We decided in the fall of ’06 that we would like to have a family. Probably two kids, or maybe just one. Now we join the countless others who are planning pregnancies and “trying.” We’re two people, committed to as natural and holistic a life as possible, creating one new life from two.

For those of you who celebrate, enjoy Mother’s Day. It is a day for me to honor my mother by daring to feel deeply and remembering all she gave me. Who knows? Maybe next year, I’ll be able to celebrate my own coming motherhood.

Sunday, May 06, 2007

What's it going to gestate in?

Choosing to become parents has been a long process for us.

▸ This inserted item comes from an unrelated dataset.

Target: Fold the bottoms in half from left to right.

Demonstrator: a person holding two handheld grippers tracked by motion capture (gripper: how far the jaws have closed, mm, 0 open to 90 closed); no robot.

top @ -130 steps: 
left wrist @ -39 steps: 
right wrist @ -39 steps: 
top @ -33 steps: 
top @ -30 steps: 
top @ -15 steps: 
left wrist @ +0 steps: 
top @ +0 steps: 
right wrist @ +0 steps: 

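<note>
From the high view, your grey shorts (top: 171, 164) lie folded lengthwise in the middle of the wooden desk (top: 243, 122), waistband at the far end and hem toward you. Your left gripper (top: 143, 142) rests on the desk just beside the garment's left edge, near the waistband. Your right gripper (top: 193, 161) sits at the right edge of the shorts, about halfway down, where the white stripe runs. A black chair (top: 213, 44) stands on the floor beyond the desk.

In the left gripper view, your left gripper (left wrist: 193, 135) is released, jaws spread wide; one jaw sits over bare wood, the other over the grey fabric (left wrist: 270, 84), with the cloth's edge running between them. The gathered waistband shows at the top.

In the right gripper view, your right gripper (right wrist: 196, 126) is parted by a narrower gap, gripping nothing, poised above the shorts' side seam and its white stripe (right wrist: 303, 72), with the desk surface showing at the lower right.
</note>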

In our tenth year of marriage, we have decided individually and as a couple that we are now eager to embark on what could be, quite possibly, the riskiest, most harrowing journey of our lives – and potentially the most indescribably fulfilling. Coming to the sudden realization that I was what it would gestate in, my health, which had only been of moderate and selfish concern up to now, had become a moral imperative.

My first responsibility as a parent is to protect the very fragile beginnings of our future child. Everyday we are learning more and more about the massive impact a mother’s health and environment have on the health of her child. For me, this means much more than what most accept as sufficient (quitting smoking, alcohol and taking folic acid.) It goes far beyond what information is available through mainstream sources.

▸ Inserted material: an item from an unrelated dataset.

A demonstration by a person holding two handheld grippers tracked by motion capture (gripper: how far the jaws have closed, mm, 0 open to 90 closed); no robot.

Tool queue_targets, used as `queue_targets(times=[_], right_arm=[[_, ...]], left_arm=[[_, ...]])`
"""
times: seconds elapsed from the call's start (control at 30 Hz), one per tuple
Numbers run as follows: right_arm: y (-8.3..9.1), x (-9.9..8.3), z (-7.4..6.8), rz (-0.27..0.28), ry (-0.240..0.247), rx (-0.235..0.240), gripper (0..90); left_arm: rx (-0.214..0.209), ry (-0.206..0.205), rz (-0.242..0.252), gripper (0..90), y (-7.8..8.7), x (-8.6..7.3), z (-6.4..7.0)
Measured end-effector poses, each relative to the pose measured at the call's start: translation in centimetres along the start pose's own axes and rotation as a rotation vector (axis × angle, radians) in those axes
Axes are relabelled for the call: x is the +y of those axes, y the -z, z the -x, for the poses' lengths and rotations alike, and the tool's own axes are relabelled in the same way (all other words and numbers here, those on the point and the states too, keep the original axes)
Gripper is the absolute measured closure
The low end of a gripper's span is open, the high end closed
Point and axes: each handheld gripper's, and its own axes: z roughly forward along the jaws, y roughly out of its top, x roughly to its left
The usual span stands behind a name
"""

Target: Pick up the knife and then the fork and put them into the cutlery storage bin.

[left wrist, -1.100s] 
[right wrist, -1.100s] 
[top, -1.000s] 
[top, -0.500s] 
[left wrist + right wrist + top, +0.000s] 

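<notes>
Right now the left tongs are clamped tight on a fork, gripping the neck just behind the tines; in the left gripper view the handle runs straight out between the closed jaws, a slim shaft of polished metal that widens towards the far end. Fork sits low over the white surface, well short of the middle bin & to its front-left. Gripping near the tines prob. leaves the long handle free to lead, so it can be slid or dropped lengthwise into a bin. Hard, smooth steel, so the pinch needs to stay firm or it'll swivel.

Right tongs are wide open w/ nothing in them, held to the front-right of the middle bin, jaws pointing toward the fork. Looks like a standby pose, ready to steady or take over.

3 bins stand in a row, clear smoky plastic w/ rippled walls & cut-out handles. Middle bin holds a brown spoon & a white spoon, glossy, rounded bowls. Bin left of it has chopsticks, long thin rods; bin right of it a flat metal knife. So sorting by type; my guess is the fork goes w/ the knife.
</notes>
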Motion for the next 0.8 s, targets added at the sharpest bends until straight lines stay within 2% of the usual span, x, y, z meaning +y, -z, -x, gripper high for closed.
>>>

Sifting through corporate media, glossy magazines and government sponsored web sites, the information seems trite. What am I looking for? The real deal. I want the details of how to grow a healthy baby despite the chemicals and pollution that surround me everyday. I want to know how to balance my family's needs with my own and my environmental ideals. I want to be solid in my knowledge, habits and routine so that our child grows up within healthy, eco-awareness.

I don’t pretend to have the answers. For some of my questions, there may not be answers. But the questions are important. It is crucial to me that thinking women start the conversation so that our future generations are protected from our poorest choices and enriched by our highest. Getting practical information on the internet can be time consuming and cumbersome. I hope to centralize that information so it is easier to integrate eco-friendly practices into a busy lifestyle. More than anything, I hope to learn from women who are on parallel journeys or are already eco-moms themselves.

I want to give every possible advantage to my family, which requires some lifestyle changes way before conception. Born Green will be my place to explore all the possibilities and challenges of a creating my healthy family.